HOW TO COMPLETE THIS TASK
Can you restate the lines of the entries below, word for word, from the first one through the line that includes "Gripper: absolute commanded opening"?

INFORMATION GIVEN
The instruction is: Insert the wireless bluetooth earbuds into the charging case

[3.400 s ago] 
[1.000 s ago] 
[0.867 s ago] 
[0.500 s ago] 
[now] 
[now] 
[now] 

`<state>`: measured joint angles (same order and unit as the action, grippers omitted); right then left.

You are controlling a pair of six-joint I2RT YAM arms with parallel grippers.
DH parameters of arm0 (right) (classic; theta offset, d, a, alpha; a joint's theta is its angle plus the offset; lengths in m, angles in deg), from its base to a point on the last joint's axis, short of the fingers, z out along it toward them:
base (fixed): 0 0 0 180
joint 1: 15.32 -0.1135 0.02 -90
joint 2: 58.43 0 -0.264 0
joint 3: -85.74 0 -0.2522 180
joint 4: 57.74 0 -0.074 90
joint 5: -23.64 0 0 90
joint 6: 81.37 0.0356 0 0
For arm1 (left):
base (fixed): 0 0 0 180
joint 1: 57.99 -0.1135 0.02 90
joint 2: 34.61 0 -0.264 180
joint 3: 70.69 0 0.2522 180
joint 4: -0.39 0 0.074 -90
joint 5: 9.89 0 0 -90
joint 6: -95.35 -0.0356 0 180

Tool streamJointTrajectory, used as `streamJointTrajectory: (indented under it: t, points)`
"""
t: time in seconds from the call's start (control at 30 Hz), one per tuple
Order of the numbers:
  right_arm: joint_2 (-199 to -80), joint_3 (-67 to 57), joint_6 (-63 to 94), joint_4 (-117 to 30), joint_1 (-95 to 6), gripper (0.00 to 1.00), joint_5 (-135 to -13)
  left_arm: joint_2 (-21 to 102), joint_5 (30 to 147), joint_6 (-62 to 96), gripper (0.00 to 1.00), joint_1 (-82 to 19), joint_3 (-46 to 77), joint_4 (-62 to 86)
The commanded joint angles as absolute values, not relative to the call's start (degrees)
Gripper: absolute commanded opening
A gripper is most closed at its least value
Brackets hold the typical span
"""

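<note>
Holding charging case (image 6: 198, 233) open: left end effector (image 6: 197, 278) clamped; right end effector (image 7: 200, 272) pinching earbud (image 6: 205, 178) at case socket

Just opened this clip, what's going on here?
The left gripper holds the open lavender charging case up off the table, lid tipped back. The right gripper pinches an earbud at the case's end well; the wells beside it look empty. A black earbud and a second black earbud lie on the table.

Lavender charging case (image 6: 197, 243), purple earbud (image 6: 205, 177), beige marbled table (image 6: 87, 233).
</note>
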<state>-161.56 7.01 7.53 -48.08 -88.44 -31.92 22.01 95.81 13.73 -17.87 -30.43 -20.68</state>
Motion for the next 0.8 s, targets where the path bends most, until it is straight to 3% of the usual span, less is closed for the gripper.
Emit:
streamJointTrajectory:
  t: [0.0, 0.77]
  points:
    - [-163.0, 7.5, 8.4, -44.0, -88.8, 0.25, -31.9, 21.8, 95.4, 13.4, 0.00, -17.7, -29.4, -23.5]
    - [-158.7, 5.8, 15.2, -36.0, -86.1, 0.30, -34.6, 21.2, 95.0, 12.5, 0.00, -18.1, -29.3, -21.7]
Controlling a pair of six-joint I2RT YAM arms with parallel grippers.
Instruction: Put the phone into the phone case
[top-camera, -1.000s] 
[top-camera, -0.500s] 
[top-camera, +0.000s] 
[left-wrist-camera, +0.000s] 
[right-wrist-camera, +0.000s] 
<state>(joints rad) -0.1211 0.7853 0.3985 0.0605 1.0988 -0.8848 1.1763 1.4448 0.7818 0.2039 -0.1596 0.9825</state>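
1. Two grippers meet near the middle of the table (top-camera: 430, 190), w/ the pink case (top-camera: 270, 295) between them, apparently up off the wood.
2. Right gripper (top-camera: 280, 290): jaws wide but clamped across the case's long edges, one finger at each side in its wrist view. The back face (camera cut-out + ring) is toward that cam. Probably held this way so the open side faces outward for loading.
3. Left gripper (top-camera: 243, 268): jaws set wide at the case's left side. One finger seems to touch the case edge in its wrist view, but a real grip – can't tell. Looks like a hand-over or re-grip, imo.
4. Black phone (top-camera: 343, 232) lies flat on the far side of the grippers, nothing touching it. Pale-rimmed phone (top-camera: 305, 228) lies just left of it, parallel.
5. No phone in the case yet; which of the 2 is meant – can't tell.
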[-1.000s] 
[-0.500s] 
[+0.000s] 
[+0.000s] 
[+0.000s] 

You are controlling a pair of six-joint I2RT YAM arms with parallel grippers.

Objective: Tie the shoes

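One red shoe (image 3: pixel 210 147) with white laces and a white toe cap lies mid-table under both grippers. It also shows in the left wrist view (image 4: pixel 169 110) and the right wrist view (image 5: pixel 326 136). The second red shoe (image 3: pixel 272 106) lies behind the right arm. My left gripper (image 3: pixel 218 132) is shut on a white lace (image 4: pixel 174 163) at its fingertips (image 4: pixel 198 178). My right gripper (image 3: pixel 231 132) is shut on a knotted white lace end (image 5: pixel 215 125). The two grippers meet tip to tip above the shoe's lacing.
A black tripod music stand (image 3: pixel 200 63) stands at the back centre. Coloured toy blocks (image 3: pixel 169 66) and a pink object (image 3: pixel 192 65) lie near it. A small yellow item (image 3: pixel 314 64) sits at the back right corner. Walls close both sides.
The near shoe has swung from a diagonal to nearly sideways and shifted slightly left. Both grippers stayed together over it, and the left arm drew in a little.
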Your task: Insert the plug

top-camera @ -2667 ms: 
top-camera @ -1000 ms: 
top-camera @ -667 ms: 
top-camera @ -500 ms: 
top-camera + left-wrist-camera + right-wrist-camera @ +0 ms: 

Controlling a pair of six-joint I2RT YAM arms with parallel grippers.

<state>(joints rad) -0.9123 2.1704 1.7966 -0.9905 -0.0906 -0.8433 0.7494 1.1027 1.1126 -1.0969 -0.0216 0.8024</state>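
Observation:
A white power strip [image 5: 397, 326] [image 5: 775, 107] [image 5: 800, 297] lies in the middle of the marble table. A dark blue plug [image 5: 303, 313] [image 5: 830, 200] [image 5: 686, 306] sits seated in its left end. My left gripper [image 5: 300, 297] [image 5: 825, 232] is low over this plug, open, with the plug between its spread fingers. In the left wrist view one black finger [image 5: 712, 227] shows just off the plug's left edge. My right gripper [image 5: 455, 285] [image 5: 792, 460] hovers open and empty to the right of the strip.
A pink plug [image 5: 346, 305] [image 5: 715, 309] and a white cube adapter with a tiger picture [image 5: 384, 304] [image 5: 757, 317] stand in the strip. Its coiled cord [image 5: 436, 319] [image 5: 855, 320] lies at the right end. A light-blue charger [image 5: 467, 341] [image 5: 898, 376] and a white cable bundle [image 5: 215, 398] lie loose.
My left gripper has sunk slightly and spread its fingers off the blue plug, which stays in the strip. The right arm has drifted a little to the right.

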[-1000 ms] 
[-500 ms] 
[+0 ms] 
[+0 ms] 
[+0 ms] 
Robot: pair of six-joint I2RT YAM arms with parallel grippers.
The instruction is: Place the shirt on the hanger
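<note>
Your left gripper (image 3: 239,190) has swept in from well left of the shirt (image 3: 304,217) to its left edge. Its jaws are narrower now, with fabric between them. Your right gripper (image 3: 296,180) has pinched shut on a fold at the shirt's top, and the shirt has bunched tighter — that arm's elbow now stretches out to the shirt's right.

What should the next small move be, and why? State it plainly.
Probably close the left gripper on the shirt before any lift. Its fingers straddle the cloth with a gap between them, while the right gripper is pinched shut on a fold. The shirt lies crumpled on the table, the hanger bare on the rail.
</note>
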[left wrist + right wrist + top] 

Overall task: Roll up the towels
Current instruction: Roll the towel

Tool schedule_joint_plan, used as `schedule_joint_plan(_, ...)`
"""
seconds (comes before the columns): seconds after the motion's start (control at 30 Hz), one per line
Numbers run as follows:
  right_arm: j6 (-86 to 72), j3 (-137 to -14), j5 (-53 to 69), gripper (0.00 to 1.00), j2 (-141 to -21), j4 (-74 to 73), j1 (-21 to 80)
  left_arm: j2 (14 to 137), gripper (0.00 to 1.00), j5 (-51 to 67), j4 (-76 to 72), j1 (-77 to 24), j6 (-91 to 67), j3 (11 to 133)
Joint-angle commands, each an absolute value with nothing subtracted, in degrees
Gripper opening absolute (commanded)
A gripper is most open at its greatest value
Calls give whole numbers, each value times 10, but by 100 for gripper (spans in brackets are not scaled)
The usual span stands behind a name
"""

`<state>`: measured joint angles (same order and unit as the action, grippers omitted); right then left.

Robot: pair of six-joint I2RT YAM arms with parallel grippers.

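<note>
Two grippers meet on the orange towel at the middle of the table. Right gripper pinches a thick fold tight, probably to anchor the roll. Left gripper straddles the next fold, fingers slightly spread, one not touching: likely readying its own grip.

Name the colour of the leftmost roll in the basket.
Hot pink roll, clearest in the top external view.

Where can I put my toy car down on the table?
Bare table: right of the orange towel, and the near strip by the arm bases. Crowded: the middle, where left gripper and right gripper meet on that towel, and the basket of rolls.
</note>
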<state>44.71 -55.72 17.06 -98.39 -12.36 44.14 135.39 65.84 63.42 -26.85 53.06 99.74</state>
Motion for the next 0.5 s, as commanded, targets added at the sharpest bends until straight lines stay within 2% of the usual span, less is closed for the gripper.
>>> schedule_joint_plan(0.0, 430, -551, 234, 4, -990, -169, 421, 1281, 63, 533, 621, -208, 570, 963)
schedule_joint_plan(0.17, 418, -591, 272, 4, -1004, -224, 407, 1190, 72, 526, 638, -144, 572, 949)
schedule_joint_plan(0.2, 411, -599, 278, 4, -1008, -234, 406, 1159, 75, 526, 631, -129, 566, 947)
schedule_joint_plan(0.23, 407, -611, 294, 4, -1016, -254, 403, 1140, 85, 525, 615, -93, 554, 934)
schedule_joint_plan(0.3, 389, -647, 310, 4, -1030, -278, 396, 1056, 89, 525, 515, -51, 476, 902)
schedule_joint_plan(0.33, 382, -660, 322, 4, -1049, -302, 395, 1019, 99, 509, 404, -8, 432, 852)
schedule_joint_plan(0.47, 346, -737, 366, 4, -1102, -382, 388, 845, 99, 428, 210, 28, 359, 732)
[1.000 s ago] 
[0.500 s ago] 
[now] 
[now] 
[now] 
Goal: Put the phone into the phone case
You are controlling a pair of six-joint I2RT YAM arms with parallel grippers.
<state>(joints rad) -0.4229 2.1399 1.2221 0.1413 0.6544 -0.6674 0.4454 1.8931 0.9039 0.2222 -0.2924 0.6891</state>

ANSWER TO THIS TASK
The instruction is: Insert the wireless bluetooth earbuds into the charging case

[3.400 s ago] 
[1.000 s ago] 
[0.867 s ago] 
[0.500 s ago] 
[now] 
[now] 
[now] 

`<state>`: measured joint angles (same order and unit as the action, grippers omitted); right then left.

You are controlling a pair of six-joint I2RT YAM arms with parallel grippers.
DH parameters of arm0 (right) (classic; theta offset, d, a, alpha; a joint's theta is its angle plus the offset; lengths in m, angles in deg), from its base to a point on the last joint's axis, short of the fingers, z out along it toward them:
base (fixed): 0 0 0 180
joint 1: 15.32 -0.1135 0.02 -90
joint 2: 58.43 0 -0.264 0
joint 3: -85.74 0 -0.2522 180
joint 4: 57.74 0 -0.074 90
joint 5: -23.64 0 0 90
joint 6: 81.37 0.0356 0 0
For arm1 (left):
base (fixed): 0 0 0 180
joint 1: 57.99 -0.1135 0.02 90
joint 2: 34.61 0 -0.264 180
joint 3: 70.69 0 0.2522 180
joint 4: -0.39 0 0.074 -90
joint 5: 9.89 0 0 -90
joint 6: -95.35 -0.0356 0 180

Tool streamJointTrajectory, used as `streamJointTrajectory: (indented under it: t, points)`
"""
t: time in seconds from the call's start (control at 30 Hz), one per tuple
Order of the numbers:
  right_arm: joint_2 (-199 to -80), joint_3 (-67 to 57), joint_6 (-63 to 94), joint_4 (-117 to 30), joint_1 (-95 to 6), gripper (0.00 to 1.00), joint_5 (-135 to -13)
  left_arm: joint_2 (-21 to 102), joint_5 (30 to 147), joint_6 (-62 to 96), gripper (0.00 to 1.00), joint_1 (-82 to 19), joint_3 (-46 to 77), joint_4 (-62 to 86)
The commanded joint angles as absolute values, not relative to the call's start (degrees)
Gripper: absolute commanded opening

This completes the answer.